=== PROBLEM DESCRIPTION ===
When you reach the line containing "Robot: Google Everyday" in the entries below, begin reproducing lines exactly, and stop once the line containing "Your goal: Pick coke" is done.

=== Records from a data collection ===
"""
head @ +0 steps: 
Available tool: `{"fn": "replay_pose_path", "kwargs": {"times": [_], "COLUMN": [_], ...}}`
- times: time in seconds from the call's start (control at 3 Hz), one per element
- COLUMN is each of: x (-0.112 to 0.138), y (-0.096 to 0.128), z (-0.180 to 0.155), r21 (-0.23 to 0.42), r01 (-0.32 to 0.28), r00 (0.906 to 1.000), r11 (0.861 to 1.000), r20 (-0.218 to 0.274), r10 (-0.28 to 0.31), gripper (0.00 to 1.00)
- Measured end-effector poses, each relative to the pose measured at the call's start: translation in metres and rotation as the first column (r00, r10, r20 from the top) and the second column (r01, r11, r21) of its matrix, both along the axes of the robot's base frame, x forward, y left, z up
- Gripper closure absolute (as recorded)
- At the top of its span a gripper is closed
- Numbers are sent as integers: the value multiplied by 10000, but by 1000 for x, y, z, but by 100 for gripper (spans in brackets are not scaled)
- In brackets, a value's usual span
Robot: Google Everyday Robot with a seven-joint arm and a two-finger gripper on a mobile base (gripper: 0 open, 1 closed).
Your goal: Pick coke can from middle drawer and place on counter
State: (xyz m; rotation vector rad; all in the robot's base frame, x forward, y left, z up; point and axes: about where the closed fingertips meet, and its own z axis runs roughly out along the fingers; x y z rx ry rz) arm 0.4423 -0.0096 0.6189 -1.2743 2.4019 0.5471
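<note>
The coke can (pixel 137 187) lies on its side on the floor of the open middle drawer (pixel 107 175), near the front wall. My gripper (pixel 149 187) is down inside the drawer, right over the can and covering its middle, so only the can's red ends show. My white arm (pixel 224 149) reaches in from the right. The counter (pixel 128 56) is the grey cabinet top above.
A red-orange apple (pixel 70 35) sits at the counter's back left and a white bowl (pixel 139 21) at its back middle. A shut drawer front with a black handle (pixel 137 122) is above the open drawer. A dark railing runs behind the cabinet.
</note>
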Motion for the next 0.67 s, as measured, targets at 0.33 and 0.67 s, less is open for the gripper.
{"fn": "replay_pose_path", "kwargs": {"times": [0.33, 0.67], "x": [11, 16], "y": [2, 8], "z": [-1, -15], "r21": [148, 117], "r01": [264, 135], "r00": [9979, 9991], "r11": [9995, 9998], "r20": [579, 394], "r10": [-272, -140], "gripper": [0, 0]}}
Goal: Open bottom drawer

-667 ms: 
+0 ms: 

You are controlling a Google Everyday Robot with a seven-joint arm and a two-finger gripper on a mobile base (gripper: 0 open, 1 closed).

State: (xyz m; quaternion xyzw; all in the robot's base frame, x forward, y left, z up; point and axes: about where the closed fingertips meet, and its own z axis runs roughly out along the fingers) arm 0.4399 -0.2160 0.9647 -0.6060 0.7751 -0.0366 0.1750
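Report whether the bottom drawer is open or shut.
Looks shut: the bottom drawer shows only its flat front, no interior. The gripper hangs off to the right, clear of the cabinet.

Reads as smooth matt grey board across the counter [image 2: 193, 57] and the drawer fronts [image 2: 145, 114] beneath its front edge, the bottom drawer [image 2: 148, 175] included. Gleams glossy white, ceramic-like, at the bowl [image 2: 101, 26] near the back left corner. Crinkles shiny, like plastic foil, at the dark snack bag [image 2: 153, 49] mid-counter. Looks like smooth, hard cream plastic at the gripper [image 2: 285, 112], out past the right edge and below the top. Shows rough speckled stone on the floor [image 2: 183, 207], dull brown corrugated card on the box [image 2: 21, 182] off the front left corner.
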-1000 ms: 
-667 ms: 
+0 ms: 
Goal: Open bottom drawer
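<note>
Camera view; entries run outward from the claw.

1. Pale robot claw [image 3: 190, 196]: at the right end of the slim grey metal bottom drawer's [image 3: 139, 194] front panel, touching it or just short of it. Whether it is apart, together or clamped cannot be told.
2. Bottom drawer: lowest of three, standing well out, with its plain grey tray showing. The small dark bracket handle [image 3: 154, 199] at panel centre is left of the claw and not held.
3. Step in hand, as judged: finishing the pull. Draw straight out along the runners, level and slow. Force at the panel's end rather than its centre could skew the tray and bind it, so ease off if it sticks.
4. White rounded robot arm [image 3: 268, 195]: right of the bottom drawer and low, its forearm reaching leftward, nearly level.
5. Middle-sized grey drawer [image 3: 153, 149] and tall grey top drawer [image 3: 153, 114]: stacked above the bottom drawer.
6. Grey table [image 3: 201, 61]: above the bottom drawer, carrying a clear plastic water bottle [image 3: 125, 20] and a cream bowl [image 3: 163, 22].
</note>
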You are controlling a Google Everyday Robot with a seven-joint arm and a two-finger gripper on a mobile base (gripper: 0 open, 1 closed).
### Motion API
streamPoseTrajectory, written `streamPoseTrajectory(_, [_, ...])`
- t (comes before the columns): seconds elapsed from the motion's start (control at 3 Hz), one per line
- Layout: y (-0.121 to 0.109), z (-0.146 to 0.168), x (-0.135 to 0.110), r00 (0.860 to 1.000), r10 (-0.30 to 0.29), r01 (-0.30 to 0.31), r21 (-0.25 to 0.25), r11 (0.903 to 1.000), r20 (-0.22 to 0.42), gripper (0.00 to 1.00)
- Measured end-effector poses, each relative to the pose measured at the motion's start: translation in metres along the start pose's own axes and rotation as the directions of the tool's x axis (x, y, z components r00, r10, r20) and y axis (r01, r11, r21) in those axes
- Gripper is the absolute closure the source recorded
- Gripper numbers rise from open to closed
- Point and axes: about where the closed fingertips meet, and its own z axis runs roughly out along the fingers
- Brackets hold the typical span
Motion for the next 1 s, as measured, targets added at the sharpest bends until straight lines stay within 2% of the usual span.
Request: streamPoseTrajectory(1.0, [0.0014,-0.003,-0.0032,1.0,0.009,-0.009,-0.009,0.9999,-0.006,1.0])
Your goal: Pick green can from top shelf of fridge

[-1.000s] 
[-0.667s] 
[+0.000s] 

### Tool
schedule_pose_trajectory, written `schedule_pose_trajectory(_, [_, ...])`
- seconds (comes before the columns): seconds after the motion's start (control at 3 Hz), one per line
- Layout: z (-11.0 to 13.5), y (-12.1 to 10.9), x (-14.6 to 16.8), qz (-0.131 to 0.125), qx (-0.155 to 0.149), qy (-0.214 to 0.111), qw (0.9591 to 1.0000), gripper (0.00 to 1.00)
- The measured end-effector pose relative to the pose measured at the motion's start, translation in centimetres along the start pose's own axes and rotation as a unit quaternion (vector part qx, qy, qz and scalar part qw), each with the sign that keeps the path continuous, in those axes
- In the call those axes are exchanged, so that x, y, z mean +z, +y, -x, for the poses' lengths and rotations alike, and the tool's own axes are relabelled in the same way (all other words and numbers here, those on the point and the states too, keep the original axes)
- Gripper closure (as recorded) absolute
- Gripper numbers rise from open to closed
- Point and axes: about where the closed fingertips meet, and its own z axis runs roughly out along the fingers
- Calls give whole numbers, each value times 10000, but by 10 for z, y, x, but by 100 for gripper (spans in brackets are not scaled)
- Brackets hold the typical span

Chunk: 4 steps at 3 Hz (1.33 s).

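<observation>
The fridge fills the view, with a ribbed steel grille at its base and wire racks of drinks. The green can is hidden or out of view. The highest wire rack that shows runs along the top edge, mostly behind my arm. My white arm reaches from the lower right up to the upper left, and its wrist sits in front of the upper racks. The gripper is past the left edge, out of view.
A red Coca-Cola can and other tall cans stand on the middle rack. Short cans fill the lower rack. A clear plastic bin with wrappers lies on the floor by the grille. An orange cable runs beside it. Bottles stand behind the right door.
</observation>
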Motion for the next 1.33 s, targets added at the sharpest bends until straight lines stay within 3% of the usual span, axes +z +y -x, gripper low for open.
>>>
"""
=== WRITTEN ANSWER ===
Robot: Google Everyday Robot with a seven-joint arm and a two-finger gripper on a mobile base (gripper: 0 open, 1 closed).
Your goal: Pick coke can from middle drawer and place on counter

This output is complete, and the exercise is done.